__Assigned task__.
Work out the number of lines that hold "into" in the listing, and give that number with no other text.

============================================================

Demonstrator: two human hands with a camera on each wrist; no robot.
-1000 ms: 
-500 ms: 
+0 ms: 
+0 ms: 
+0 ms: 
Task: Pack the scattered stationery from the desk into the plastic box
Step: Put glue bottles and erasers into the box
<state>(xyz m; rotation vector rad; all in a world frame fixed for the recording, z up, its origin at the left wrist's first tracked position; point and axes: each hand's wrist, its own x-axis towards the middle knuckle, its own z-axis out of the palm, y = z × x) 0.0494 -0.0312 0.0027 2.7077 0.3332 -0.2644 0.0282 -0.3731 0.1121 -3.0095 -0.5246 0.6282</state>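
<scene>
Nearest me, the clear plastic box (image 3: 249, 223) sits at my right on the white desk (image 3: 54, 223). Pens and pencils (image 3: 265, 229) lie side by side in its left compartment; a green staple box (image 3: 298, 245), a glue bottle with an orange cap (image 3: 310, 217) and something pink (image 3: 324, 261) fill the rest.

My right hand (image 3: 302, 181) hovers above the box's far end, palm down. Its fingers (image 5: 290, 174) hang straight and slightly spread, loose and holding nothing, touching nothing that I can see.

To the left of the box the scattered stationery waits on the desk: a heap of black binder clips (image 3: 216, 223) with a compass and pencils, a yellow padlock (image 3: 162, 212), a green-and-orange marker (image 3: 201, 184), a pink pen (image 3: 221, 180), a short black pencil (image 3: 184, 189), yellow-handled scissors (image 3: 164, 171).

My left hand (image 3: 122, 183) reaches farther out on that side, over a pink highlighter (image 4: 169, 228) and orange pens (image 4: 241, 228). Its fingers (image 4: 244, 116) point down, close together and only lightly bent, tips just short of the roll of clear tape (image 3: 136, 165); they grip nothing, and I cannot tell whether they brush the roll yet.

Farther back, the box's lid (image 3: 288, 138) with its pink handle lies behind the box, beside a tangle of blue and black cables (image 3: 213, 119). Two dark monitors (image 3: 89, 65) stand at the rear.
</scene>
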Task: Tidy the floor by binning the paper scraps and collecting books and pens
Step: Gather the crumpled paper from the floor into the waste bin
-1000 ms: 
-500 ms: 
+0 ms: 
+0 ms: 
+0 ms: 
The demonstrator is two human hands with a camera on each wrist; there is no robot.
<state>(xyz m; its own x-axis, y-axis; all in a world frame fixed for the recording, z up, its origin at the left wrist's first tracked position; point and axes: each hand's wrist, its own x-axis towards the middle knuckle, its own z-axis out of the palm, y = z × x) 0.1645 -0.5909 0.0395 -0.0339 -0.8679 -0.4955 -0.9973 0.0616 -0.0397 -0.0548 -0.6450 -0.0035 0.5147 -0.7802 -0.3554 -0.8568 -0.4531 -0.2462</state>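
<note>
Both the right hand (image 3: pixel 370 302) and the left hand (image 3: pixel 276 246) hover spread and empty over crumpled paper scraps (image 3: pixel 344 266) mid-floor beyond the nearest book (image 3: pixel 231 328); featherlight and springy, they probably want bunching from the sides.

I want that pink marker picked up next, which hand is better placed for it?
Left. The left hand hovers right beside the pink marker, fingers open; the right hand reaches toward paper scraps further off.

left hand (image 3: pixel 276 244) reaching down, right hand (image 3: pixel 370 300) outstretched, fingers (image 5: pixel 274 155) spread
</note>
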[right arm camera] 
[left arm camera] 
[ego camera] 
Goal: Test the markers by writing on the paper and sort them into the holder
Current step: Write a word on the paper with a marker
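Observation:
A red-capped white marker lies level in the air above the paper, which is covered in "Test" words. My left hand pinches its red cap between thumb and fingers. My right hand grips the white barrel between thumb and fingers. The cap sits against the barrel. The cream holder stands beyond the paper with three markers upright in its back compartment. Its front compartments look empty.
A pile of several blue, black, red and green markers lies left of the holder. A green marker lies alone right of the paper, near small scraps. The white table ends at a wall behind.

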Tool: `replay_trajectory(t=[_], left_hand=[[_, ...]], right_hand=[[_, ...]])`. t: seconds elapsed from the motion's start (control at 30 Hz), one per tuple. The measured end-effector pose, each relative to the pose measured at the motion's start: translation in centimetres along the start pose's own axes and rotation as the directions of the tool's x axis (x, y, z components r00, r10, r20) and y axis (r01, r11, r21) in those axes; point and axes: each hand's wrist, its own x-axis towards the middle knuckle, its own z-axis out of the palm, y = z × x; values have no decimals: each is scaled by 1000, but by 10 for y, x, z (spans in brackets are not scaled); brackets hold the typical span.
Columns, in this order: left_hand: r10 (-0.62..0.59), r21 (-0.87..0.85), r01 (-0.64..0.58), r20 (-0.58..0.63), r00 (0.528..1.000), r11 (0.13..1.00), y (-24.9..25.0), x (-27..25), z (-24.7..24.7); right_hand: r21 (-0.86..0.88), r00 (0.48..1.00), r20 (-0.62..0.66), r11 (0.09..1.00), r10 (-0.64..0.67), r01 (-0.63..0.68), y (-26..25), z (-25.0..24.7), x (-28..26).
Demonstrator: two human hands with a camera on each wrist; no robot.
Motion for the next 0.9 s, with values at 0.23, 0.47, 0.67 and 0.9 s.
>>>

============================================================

__Your response__.
4